One can hardly deny that China has become more bellicose over the last few years. It's also impossible to deny that China still, after all this time, views Taiwan as a breakaway, rogue province and would like nothing more than to take it back and place it under Chinese Communist Party (CCP) rule. But China has some very troubling problems of its own: An economy in trouble, a population that's dropping off a demographic cliff, and a corrupt, totalitarian government.
That doesn't mean that they might not, at some point, try to take Taiwan anyway. On Monday, in the Asia Times, the scribe Gabriel Honrada walks us through some of China's issues.
In estimating China’s possible timeframe for a Taiwan conflict, Timothy Heath and other writers note in a June 2023 RAND analysis that Taiwan is most vulnerable to defeat in the first 90 days of a Chinese invasion.
Heath and others mention that due to Taiwan’s military disadvantages and low durability, a US intervention would be required to repel a Chinese invasion within that timeframe. Without a US intervention, they note that China’s overwhelming military resources would likely allow it to subjugate the self-governing island Beijing considers a renegade province.
There's another way to read that: "If China can't take Taiwan in 90 days, they're in trouble." But can China cross that strait with enough troops to take Taiwan in the first place? And more to the point, can they keep those troops supplied with beans, bullets, and fuel? In military matters, amateurs study tactics, while professionals study logistics; wars are always won or lost because of logistics.
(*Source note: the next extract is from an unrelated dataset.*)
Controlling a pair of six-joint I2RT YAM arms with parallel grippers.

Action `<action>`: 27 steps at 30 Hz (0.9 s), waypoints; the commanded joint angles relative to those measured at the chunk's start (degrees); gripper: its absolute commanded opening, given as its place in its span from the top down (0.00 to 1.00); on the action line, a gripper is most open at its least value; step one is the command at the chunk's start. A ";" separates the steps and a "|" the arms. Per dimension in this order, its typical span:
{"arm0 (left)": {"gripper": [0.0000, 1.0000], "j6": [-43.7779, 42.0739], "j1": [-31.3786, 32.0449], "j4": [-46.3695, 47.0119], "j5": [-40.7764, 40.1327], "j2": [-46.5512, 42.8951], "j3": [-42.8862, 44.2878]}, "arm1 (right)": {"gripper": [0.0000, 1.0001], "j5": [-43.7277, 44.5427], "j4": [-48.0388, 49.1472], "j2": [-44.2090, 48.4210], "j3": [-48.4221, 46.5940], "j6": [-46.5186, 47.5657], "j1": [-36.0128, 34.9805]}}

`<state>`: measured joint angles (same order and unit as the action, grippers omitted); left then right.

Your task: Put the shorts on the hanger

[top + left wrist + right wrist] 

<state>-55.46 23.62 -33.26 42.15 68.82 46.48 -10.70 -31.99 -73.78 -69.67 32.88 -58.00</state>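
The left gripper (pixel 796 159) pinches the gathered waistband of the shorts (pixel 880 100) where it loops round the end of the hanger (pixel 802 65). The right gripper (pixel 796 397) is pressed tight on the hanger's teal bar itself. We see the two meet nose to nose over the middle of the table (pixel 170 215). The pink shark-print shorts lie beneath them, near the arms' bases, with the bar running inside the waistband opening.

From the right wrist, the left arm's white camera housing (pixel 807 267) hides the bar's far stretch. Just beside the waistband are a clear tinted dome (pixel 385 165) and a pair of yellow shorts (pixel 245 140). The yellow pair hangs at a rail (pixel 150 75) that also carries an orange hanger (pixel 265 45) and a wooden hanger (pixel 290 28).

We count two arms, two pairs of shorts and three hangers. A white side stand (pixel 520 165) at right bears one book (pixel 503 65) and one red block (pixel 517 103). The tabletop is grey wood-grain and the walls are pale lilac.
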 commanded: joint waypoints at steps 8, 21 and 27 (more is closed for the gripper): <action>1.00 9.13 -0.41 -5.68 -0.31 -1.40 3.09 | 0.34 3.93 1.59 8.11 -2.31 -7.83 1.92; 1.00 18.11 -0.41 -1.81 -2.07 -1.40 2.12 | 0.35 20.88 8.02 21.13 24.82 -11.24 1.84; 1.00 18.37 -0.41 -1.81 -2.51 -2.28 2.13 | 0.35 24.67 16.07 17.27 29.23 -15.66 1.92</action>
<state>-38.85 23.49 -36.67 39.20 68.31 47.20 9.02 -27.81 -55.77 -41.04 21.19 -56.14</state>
And China might not be able to pull that off.
Asia Times noted in October 2023 that, at the minimum, the People’s Liberation Army (PLA) might need to land 300,000 to 400,000 troops in Taiwan to quickly seize the island, following swift and sharp air and missile decapitation strikes that aim to take out Taiwan’s civilian and military leadership.
But should that fail, the PLA may have to send as many as 2 million troops to Taiwan, including police and paramilitary personnel, to ensure a three-to-one or five-to-one numerical superiority against the defender.
A three-to-one advantage is pretty much the minimum numeric advantage for an attacking force taking on a prepared defense. Add to that the difficulty of crossing all of those people, all their equipment, all their vehicles, across the strait and then keeping them supplied.
That's a major challenge, even for a country with China's resources. And China has certainly been watching the ongoing Russia/Ukraine conflict with great interest, as Russia is invading a country with which they share a long land border, and despite a considerable material advantage, has managed at best a stalemate, at most a high-tech war of attrition that will devour lives on both sides like a nightjar gulping down mosquitoes.
But wait! There's more!
Task and Purpose, in a video this month, notes that as the PLA modernizes its equipment, it will need highly educated, technologically savvy personnel to operate it.
However, it mentions Chinese cultural views of the military as a lowly career, high emigration from China, increasing physical and psychological conditions among potential recruits, corruption in the PLA, the long-term impact of the One Child Policy and the perceived hardships of military life over a lucrative civilian career all contribute to China’s military manpower shortage.
However (there's always a, however, isn't there?) China has been building its navy aggressively for some time. At present, the Chinese People's Liberation Army Navy (that's really what it's called) can't really project power globally, mostly due to the lack of at-sea replenishment, but they certainly can use their frigate navy to support an invasion of Taiwan.
So, yes, China may be able to take Taiwan. It will be costly, horrendously so, to both sides, but they could likely do it. And if I were in Taiwan's government, I would be very concerned about the United States' promises to come to Taiwan's aid, especially under the current feckless, directionless leadership. Taiwan would be well advised to make its defense plans based on standing alone because, in such matters, it's wise to plan for the worst and hope for the best.
But keeping Taiwan? While Taiwan has no Second Amendment and no centuries-old tradition of defiance like the United States, there would still very likely be a resistance movement against the Communist invaders that would go on for generations.
So, can China take Taiwan? Probably, at a considerable cost. Can they keep Taiwan? That's much less clear.